Work order – Skip the pictures. Set down, word for word, the lines from the start of the material up to and including the line with "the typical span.".

_ _ _

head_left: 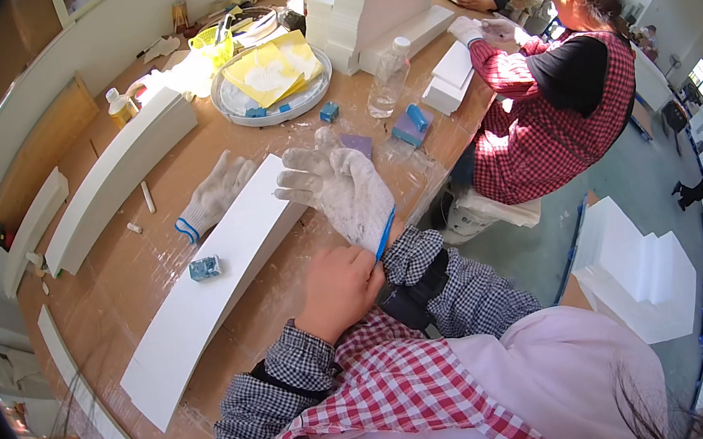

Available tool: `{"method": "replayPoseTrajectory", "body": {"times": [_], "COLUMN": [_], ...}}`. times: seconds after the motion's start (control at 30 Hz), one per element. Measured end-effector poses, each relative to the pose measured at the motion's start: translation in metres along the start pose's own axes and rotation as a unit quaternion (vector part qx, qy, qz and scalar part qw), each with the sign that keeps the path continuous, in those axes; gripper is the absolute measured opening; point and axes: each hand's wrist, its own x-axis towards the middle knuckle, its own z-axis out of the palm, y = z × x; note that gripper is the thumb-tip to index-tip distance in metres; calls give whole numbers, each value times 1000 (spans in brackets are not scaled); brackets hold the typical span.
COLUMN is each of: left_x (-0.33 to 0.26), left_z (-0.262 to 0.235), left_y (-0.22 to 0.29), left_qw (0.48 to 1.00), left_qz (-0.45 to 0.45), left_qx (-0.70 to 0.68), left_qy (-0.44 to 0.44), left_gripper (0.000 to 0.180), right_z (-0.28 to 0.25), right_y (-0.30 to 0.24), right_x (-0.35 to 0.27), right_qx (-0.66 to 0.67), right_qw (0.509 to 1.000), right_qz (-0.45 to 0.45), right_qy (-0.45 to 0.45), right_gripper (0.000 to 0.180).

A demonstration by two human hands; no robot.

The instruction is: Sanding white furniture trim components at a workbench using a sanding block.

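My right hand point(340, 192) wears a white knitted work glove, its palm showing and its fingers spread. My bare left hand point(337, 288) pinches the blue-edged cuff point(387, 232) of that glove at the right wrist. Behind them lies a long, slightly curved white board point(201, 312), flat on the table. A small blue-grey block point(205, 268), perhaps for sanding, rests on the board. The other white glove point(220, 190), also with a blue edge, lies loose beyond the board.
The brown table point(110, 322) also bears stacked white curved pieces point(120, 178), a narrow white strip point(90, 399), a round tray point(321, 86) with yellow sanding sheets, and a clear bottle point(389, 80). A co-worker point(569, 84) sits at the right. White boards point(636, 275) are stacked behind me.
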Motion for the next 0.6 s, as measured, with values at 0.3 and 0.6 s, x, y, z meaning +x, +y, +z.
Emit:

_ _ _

Your solution –
head_left: 

Available tool: `{"method": "replayPoseTrajectory", "body": {"times": [_], "COLUMN": [_], ...}}`. times: seconds after the motion's start (control at 30 Hz), one per element. Measured end-effector poses, each relative to the pose measured at the motion's start: translation in metres along the start pose's own axes and rotation as a unit quaternion (vector part qx, qy, qz and scalar part qw), each with the sign that keeps the path continuous, in those axes; gripper is the absolute measured opening; point and axes: each hand's wrist, its own x-axis towards the middle knuckle, its own z-axis out of the palm, y = z × x; note that gripper is the thumb-tip to index-tip distance in metres; calls give whole numbers, each value times 1000 (spans in brackets are not scaled); brackets hold the typical span.

No further output is required.